> [Work to be completed]:
Scan the data for lines with "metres" and report the count by itself.

(Beginning of Given information)

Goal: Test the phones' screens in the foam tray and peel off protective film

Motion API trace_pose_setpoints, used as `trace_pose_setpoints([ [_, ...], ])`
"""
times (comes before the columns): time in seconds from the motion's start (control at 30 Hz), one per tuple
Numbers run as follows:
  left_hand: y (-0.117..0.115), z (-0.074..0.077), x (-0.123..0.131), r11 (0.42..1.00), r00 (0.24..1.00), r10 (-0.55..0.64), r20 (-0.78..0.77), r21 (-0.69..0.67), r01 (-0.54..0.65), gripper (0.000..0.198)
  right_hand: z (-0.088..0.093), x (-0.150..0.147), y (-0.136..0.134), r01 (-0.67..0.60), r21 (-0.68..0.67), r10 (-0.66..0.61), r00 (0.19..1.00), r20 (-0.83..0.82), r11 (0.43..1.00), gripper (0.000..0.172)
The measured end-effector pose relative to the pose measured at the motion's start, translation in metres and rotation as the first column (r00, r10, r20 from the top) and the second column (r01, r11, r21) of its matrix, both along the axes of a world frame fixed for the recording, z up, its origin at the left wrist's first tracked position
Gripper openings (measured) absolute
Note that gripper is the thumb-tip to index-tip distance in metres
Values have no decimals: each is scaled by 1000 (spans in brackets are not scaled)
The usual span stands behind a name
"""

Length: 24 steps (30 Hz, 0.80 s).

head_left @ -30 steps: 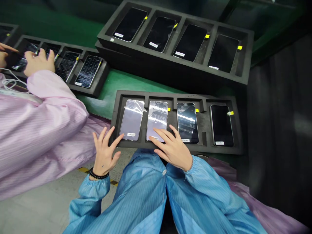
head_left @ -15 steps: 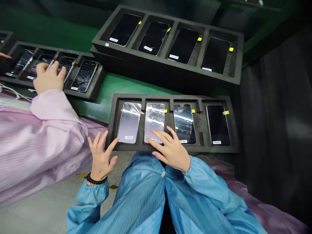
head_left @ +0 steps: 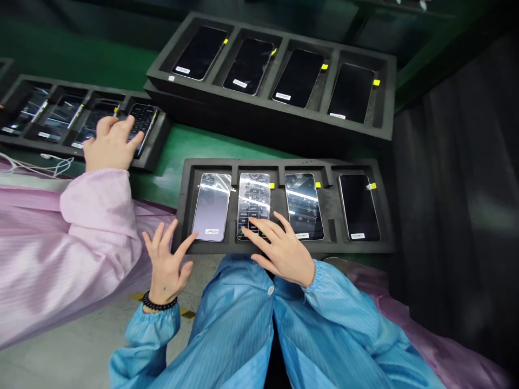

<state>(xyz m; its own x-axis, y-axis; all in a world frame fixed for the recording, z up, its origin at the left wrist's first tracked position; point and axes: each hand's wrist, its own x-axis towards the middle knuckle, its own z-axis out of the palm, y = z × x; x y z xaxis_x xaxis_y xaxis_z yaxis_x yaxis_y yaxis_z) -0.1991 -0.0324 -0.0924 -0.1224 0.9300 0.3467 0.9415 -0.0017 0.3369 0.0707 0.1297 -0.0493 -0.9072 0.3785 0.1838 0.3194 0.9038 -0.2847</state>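
Note:
A dark foam tray point(head_left: 333, 247) in front of me holds several smartphones, each in its own compartment. My left hand point(head_left: 167, 265) is spread, its index fingertip at the lower left corner of the leftmost phone point(head_left: 213, 208), whose screen is pale lilac. Over the lower part of the second phone point(head_left: 254, 197) my right hand point(head_left: 284, 246) lies with fingers apart, fingertips at the screen; this screen shows a dark grid of buttons. To its right are a phone with light reflections point(head_left: 304, 202) and a phone with a black screen point(head_left: 359, 208).
Behind stands a stacked foam tray point(head_left: 259, 100) of dark-screened phones with yellow tabs. At left, a co-worker's hand point(head_left: 111, 143) in a pink sleeve is over another phone tray point(head_left: 156, 151). White cables point(head_left: 57, 165) lie near that tray on the green table point(head_left: 194, 146).
The second phone's screen has gone from plain lilac to a dark button grid. The co-worker's hand has moved right to the last phone of its tray. My hands have hardly moved.

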Motion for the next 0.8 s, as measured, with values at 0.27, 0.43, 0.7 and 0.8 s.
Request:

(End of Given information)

> [Output below]:
2